TASK STATEMENT: Restate word for word the lines of the entries below, starting with the line that holds "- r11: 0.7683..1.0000" and ending with the line that holds "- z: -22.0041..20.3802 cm", and no others.

[Records from a dataset]

- Opening Delimiter -

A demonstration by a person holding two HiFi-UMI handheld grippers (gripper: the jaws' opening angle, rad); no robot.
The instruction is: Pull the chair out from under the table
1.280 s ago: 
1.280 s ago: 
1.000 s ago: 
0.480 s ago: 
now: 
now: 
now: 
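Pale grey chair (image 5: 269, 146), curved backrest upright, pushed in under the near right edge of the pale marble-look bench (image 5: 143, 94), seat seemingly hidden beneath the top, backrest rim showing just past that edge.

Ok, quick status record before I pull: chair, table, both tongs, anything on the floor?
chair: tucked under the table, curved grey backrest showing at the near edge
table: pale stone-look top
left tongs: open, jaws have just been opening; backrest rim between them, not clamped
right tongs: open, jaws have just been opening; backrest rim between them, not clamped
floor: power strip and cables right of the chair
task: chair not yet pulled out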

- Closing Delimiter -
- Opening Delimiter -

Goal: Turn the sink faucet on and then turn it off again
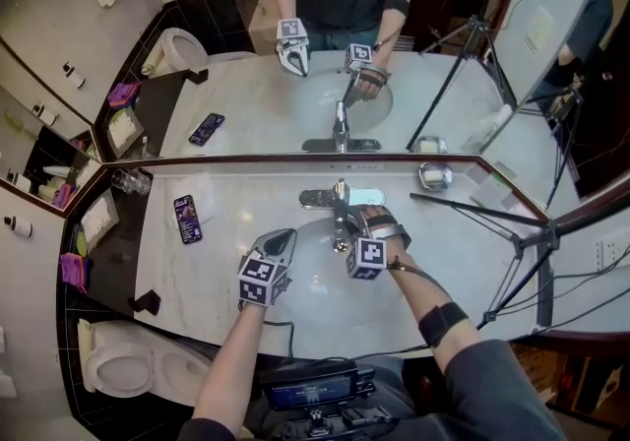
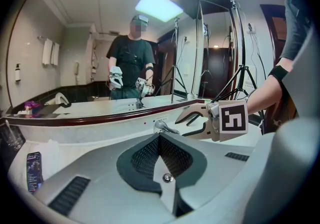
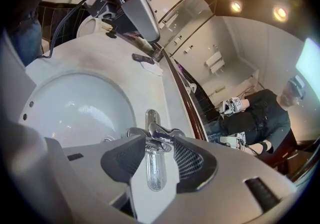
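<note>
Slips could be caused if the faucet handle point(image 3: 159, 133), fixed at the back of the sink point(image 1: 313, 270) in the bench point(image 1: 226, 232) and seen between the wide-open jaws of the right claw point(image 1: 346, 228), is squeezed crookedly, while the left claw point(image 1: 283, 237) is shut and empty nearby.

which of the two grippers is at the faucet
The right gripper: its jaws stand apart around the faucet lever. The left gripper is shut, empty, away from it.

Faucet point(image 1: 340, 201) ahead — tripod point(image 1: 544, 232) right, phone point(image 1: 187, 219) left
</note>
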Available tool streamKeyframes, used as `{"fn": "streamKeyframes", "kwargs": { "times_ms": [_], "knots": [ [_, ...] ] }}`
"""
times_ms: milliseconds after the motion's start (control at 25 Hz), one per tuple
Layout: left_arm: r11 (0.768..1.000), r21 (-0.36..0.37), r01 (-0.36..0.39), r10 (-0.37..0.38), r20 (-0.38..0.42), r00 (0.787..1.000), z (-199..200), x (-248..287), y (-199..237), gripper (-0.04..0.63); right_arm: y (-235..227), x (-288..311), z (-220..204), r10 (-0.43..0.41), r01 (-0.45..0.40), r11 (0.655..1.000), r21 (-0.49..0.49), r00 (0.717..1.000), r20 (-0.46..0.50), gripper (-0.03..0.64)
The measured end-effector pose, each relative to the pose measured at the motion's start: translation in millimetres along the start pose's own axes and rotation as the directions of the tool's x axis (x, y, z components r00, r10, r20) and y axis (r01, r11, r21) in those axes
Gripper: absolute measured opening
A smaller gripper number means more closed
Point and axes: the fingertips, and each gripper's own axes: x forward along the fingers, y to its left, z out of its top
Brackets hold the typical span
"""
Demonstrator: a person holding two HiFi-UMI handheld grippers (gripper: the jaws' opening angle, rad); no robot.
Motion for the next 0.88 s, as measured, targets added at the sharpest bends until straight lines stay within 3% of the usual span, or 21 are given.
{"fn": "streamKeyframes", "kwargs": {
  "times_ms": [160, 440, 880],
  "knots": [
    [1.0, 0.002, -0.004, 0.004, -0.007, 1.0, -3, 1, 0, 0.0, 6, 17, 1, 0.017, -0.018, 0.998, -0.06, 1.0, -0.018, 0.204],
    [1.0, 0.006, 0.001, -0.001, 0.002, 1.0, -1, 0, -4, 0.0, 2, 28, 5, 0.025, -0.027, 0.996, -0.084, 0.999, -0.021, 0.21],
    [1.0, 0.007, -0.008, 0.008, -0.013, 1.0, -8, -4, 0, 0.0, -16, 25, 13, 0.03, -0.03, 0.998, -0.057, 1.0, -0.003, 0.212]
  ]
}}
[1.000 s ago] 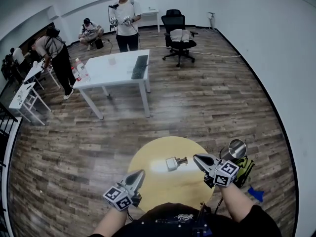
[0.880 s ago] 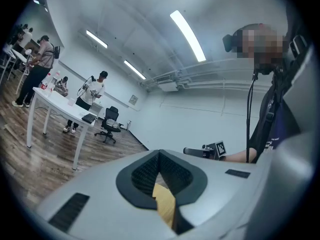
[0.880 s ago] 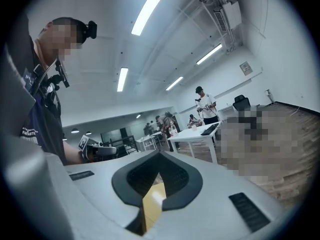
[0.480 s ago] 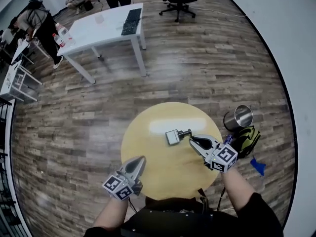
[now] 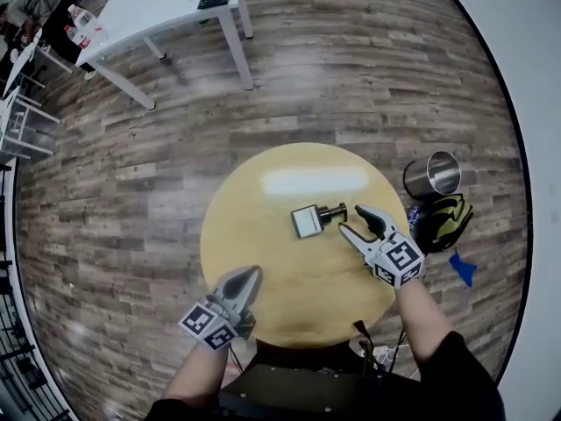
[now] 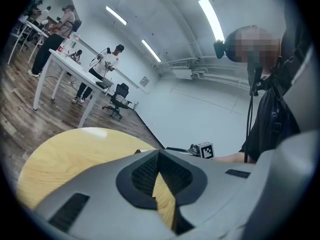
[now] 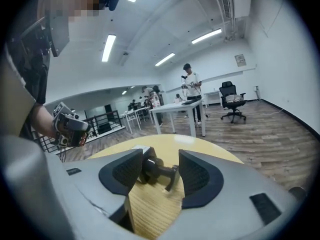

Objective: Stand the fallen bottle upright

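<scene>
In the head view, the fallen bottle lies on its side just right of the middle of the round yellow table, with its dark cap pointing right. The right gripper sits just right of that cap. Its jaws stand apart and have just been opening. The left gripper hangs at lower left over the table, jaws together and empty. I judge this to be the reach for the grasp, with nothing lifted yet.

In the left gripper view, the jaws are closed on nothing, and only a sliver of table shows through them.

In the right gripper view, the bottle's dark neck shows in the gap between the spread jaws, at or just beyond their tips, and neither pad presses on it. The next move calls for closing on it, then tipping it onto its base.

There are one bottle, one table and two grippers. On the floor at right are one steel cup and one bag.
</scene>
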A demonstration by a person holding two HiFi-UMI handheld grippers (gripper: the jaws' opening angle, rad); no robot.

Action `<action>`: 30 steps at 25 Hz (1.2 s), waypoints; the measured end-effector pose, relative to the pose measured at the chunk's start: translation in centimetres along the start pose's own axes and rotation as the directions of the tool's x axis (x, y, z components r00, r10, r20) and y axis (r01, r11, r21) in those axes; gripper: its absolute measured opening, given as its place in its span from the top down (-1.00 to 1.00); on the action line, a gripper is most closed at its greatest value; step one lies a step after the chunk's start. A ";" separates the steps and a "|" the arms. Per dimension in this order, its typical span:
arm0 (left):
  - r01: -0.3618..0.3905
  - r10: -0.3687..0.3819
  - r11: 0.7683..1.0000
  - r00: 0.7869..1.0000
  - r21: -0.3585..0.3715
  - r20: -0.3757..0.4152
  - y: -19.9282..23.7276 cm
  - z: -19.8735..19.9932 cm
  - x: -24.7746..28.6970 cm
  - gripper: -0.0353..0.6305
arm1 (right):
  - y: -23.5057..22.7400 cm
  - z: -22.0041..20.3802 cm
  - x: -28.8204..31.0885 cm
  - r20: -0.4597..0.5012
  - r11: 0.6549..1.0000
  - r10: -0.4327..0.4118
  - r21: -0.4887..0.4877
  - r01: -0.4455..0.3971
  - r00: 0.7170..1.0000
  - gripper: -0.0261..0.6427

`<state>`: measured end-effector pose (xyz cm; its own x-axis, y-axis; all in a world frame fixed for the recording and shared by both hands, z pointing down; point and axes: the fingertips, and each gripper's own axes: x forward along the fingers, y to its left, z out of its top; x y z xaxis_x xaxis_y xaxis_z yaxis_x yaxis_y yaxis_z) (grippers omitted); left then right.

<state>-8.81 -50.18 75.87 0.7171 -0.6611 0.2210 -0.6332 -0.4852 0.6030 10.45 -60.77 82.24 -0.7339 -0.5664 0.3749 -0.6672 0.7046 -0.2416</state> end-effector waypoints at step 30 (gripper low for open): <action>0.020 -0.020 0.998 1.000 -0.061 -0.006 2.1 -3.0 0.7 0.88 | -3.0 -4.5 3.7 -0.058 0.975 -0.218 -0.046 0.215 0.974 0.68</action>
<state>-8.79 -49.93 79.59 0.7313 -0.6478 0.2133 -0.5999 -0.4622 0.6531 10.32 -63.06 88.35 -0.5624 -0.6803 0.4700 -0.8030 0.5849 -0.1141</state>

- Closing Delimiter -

RESULT:
  - r11: 0.7683..1.0000
  - r00: 0.7869..1.0000
  - r21: -0.3585..0.3715
  - r20: -0.3757..0.4152
  - y: -19.9282..23.7276 cm
  - z: -19.8735..19.9932 cm
  - x: -24.7746..28.6970 cm
  - gripper: -0.0353..0.6305
arm1 (right):
  - y: -23.5057..22.7400 cm
  - z: -22.0041..20.3802 cm

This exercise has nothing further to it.